If you visit St Peter’s Basilica in Rome today, you would most likely see the Chair of St Peter, the Cathedra Petri, elegantly and beautifully encased in bronze and gold ornamentation artistically designed by the great Renaissance architect and artist, Bernini. It is set against the apsidal wall behind the high altar of the basilica, surrounded by angels, lifted up on the shoulders of the four great doctors of the Church, placed just beneath the only stain glass window in this church, the Holy Spirit Window, as if it was hovering in mid air. But it is not just its aesthetical beauty which we are invited to admire. We are asked as children of the Church, and sons and daughters of God, to contemplate once again the vision of the very essence of the Church and the place within the Church of the Petrine Office, the office and authority of the Pope.
Many in the world today as in the past would like to see a man, a Pope who presides in charity, in love. But the Feast of the Chair reminds us once again, that that love must always rests upon faith, faith based upon the Truth.

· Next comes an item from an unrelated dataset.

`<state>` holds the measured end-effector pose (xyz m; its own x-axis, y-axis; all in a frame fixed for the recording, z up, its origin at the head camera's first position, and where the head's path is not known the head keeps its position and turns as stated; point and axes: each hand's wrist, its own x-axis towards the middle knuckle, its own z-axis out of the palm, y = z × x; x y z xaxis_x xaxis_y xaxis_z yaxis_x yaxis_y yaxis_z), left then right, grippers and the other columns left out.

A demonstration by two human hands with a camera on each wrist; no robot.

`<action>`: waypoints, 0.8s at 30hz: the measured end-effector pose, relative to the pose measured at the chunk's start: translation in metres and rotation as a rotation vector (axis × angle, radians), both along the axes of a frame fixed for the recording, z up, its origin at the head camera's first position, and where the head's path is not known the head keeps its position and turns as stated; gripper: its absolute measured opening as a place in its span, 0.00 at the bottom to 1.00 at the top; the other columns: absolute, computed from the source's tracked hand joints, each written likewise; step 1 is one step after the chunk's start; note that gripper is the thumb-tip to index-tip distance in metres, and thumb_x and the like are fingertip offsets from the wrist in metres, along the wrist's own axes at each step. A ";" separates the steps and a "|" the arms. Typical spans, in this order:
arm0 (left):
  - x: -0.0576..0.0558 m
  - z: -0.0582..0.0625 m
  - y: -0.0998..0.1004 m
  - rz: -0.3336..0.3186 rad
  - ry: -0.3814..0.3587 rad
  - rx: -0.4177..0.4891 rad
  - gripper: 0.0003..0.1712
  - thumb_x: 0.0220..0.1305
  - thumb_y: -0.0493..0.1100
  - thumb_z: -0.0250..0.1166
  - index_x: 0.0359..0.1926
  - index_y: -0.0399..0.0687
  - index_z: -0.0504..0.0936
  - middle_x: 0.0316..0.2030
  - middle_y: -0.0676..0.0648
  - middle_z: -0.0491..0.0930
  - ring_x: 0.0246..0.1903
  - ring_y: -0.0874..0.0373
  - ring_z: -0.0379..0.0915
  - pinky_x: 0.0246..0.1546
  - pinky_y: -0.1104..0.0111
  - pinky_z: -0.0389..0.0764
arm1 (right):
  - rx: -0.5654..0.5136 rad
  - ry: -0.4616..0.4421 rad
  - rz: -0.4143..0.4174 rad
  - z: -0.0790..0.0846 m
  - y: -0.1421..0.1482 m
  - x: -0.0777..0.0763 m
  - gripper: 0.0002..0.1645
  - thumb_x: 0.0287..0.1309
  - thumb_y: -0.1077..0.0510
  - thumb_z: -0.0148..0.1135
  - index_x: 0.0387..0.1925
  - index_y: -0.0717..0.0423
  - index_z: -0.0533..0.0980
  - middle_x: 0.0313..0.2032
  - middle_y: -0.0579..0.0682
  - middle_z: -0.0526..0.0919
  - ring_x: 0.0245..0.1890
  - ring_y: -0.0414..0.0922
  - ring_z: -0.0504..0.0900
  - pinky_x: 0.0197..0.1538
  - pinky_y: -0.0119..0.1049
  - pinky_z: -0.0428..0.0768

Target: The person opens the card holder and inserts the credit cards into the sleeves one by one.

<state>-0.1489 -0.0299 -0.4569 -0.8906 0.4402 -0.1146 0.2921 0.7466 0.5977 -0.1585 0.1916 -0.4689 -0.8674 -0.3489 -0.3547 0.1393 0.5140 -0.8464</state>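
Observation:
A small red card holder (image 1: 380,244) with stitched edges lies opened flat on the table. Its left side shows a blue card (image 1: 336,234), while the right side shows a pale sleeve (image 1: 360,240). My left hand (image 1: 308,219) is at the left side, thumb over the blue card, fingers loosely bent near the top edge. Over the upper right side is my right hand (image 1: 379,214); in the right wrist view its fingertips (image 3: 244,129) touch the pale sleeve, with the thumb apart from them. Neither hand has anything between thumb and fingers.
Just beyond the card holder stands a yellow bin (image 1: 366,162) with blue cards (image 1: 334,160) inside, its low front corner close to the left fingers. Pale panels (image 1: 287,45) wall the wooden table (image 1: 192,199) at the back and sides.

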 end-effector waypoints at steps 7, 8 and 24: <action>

When speaking objectively of Truth, we can clearly admit that this does not just refer to the faith of any individual, a faith which can be open to individual interpretations and thus open to misunderstanding and heresy. Neither can be a faith that can be supplanted and reinvented, though it always necessarily must be renewed. It must always be a faith built upon the firm foundation of the Rock of Peter, the Chair of Peter, interpreted by the Magisterium, the Teaching authority of the Church over the ages, providing it always with a stable foundation amid the vicissitudes of history.
Thus, even when much has been forgotten and still more has been suppressed, let us never forget the significance of the Chair of St Peter, the gift of the authority and power to serve of the cause of unity in charity based upon the Truth.
For we can be certain of this, as Pope St Leo the Great, in expounding the meaning of today’s gospel, wrote: “The gates of hell shall not silence this confession of faith; the chains of death shall not bind it. Its words are the words of life. As they lift up to heaven those who profess them, so they send down to hell those who contradict them.” For those planning mischief and plotting destruction of the Church of Christ, you don’t want get in between the Rock and the Hard Chair!